PROBLEM DESCRIPTION: A faithful copy of the entries is needed, one that leaves out the pictures.

RECORD EXTRACTS:
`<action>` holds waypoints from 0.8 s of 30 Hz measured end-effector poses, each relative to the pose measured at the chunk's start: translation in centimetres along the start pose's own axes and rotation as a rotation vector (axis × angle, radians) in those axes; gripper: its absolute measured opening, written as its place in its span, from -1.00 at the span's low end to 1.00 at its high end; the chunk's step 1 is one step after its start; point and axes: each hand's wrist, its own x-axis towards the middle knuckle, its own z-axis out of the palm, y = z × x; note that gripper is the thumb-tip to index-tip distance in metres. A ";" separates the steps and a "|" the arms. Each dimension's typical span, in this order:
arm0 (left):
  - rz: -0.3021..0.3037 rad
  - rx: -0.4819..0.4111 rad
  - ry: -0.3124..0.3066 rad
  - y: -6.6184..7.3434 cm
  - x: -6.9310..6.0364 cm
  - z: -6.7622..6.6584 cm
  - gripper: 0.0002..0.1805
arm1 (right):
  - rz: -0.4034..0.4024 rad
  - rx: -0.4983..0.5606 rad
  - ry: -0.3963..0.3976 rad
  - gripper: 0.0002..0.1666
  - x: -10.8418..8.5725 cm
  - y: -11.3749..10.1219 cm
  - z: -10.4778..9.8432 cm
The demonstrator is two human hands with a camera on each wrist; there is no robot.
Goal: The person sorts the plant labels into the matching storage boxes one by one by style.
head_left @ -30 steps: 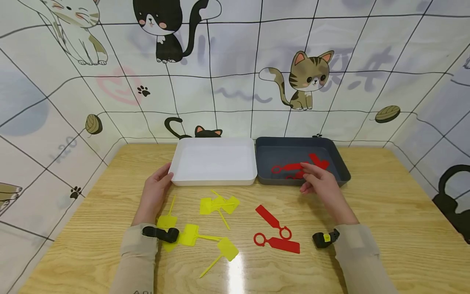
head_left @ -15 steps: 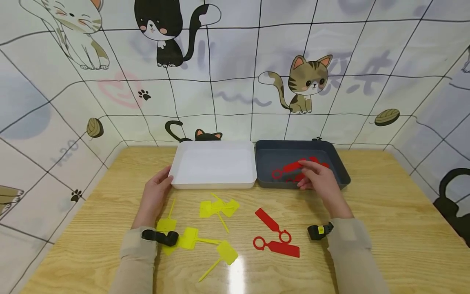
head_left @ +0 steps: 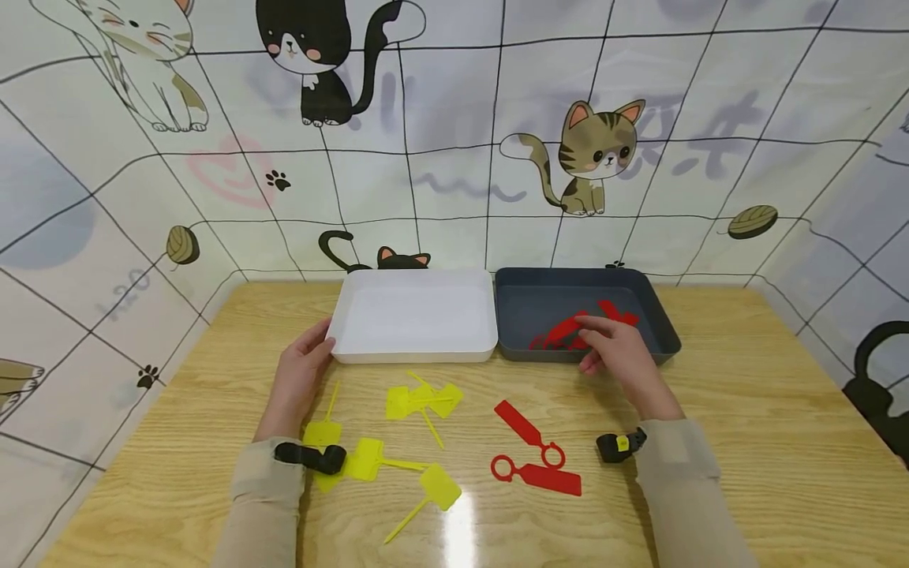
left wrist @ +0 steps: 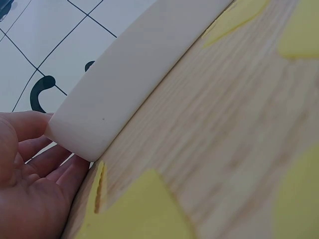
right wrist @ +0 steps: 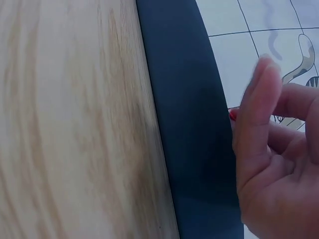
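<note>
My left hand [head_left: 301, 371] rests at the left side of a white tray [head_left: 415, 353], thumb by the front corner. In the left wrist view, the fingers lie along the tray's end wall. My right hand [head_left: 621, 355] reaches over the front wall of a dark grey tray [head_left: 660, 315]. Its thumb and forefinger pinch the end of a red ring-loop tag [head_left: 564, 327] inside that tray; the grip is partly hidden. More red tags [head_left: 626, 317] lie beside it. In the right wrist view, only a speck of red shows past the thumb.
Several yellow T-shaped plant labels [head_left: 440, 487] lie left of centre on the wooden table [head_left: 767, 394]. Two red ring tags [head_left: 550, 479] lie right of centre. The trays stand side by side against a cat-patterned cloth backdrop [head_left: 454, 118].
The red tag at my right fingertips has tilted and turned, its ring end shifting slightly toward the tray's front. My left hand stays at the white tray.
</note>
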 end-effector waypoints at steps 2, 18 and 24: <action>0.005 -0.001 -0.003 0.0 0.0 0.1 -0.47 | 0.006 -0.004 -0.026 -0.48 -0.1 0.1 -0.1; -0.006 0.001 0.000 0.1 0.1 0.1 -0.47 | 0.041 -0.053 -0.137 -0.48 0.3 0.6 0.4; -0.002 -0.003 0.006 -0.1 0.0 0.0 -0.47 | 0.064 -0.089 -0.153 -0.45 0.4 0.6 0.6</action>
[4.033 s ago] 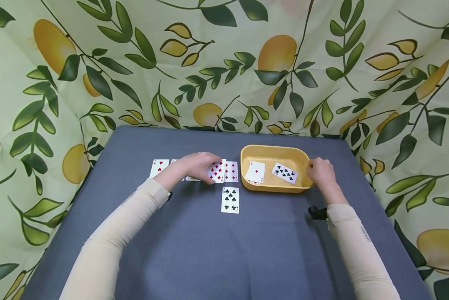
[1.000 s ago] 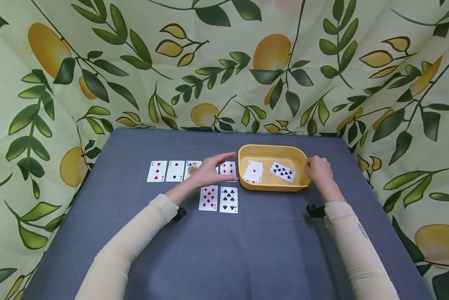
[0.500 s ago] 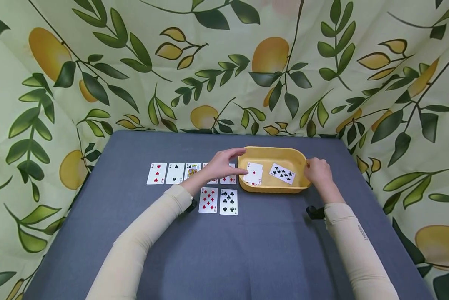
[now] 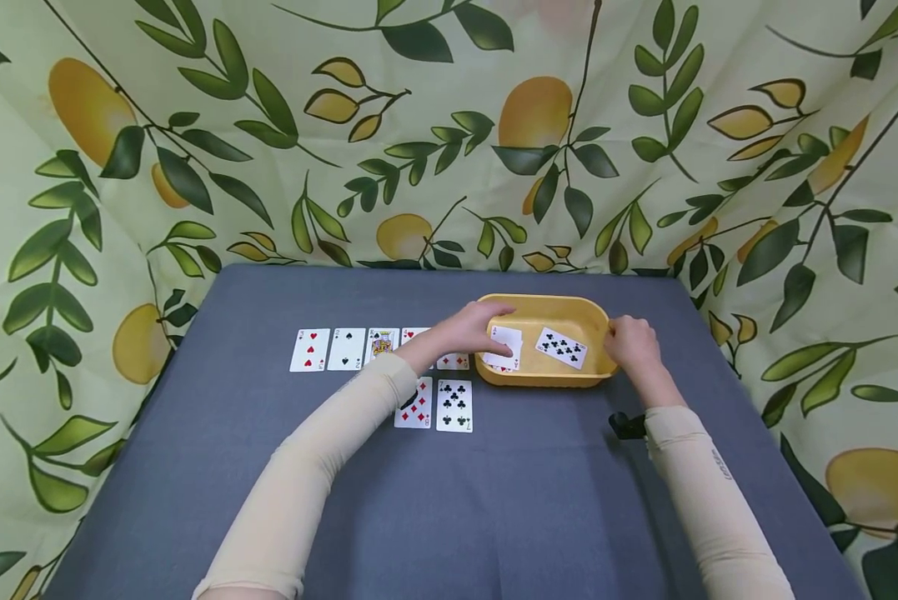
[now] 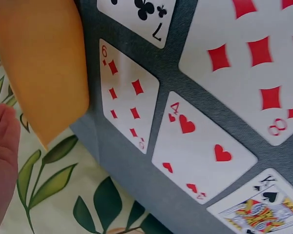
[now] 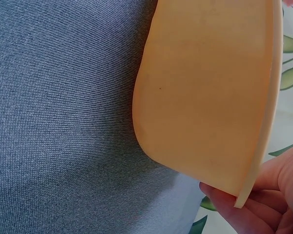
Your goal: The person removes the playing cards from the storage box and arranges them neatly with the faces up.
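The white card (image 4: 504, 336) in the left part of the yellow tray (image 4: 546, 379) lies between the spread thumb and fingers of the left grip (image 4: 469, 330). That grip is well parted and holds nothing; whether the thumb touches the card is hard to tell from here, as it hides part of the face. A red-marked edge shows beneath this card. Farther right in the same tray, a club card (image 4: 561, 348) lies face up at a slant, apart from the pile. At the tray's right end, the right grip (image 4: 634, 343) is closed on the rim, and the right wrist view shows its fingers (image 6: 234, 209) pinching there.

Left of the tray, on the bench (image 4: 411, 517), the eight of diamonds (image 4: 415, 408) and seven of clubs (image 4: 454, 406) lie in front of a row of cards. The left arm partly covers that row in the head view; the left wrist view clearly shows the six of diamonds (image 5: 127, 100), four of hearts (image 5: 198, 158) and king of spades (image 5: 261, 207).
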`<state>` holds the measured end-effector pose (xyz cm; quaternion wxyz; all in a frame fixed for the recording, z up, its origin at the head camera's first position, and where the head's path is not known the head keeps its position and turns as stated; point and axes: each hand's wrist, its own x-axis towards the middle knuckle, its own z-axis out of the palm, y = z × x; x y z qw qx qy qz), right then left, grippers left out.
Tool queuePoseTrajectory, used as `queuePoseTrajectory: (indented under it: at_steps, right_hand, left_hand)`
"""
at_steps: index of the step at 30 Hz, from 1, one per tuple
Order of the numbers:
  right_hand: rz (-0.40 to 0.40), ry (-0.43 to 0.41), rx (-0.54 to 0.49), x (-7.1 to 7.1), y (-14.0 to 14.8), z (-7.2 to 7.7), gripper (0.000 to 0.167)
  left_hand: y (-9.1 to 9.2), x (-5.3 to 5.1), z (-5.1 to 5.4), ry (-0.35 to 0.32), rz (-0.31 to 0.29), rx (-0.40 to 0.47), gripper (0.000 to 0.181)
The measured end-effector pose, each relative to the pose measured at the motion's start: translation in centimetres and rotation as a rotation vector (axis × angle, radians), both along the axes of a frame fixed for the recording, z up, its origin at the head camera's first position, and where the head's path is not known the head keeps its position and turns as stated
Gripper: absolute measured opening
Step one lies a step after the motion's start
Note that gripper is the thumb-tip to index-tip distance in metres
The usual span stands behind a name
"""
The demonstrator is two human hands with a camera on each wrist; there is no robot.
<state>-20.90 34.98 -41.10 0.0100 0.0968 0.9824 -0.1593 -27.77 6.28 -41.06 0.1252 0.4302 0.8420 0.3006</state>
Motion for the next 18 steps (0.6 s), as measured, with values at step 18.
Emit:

ANSWER SPACE:
`<action>` holds waypoints from 0.8 s of 30 Hz measured end-effector poses, each relative to the pose measured at the chunk's start: translation in centimetres along the start pose's own axes and rotation as a rotation vector (axis × angle, radians) in those axes; gripper: its absolute measured opening, written as its place in its span, from -1.00 at the span's low end to 1.00 at its high end; the chunk's step 1 is one step after its start; point and axes: each hand's wrist, its own x-axis towards the middle knuckle, its own z-axis out of the palm, y = z × x; note that gripper is the thumb-tip to index-tip distance in metres. A ";" separates the steps and a "|" the arms. Each dimension's typical span, in this order:
arm0 (left):
  - rz: -0.3021..0.3037 rad
  - rx: -0.4819..0.4111 rad
  - ry: -0.3124..0.3066 rad
  - y: -6.6184..7.3434 cm
  - x: -6.9310..6.0364 cm
  - z: -6.7622..6.6584 cm
  - gripper: 0.0002..0.1805
arm1 (right):
  - rz: -0.4034..0.4024 rad
  - rx: -0.4983..0.5606 rad
  - ry: -0.3963..0.3976 rad
  - gripper: 0.0002..0.1666
  - x: -10.8418..8.5725 cm
  - y: -11.3749..10.1219 cm
  - z: -10.4778..9.8432 cm
The demonstrator is two human hands with a camera on each wrist; there is no robot.
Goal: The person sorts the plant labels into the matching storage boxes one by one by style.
head_left @ -30 steps: 
head_left @ -15 steps: 
head_left @ +0 steps: 
left wrist @ +0 steps: 
right wrist @ +0 steps: 
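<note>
My left hand [head_left: 301, 371] rests at the left side of a white tray [head_left: 415, 353], thumb by the front corner. In the left wrist view, the fingers lie along the tray's end wall. My right hand [head_left: 621, 355] reaches over the front wall of a dark grey tray [head_left: 660, 315]. Its thumb and forefinger pinch the end of a red ring-loop tag [head_left: 564, 327] inside that tray; the grip is partly hidden. More red tags [head_left: 626, 317] lie beside it. In the right wrist view, only a speck of red shows past the thumb.
Several yellow T-shaped plant labels [head_left: 440, 487] lie left of centre on the wooden table [head_left: 767, 394]. Two red ring tags [head_left: 550, 479] lie right of centre. The trays stand side by side against a cat-patterned cloth backdrop [head_left: 454, 118].
The red tag at my right fingertips has tilted and turned, its ring end shifting slightly toward the tray's front. My left hand stays at the white tray.
</note>
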 end-effector waypoints at steps 2, 18 and 24: <action>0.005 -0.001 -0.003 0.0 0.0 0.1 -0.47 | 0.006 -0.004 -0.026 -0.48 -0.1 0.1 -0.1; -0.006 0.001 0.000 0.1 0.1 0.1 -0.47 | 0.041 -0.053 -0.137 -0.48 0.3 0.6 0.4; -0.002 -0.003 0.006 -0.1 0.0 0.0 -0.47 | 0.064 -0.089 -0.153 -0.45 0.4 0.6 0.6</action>
[4.033 s ago] 
[1.000 s ago] 
[0.500 s ago] 
[now] 
[now] 
[now] 
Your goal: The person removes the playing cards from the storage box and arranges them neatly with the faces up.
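The white card (image 4: 504, 336) in the left part of the yellow tray (image 4: 546, 379) lies between the spread thumb and fingers of the left grip (image 4: 469, 330). That grip is well parted and holds nothing; whether the thumb touches the card is hard to tell from here, as it hides part of the face. A red-marked edge shows beneath this card. Farther right in the same tray, a club card (image 4: 561, 348) lies face up at a slant, apart from the pile. At the tray's right end, the right grip (image 4: 634, 343) is closed on the rim, and the right wrist view shows its fingers (image 6: 234, 209) pinching there.

Left of the tray, on the bench (image 4: 411, 517), the eight of diamonds (image 4: 415, 408) and seven of clubs (image 4: 454, 406) lie in front of a row of cards. The left arm partly covers that row in the head view; the left wrist view clearly shows the six of diamonds (image 5: 127, 100), four of hearts (image 5: 198, 158) and king of spades (image 5: 261, 207).
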`<state>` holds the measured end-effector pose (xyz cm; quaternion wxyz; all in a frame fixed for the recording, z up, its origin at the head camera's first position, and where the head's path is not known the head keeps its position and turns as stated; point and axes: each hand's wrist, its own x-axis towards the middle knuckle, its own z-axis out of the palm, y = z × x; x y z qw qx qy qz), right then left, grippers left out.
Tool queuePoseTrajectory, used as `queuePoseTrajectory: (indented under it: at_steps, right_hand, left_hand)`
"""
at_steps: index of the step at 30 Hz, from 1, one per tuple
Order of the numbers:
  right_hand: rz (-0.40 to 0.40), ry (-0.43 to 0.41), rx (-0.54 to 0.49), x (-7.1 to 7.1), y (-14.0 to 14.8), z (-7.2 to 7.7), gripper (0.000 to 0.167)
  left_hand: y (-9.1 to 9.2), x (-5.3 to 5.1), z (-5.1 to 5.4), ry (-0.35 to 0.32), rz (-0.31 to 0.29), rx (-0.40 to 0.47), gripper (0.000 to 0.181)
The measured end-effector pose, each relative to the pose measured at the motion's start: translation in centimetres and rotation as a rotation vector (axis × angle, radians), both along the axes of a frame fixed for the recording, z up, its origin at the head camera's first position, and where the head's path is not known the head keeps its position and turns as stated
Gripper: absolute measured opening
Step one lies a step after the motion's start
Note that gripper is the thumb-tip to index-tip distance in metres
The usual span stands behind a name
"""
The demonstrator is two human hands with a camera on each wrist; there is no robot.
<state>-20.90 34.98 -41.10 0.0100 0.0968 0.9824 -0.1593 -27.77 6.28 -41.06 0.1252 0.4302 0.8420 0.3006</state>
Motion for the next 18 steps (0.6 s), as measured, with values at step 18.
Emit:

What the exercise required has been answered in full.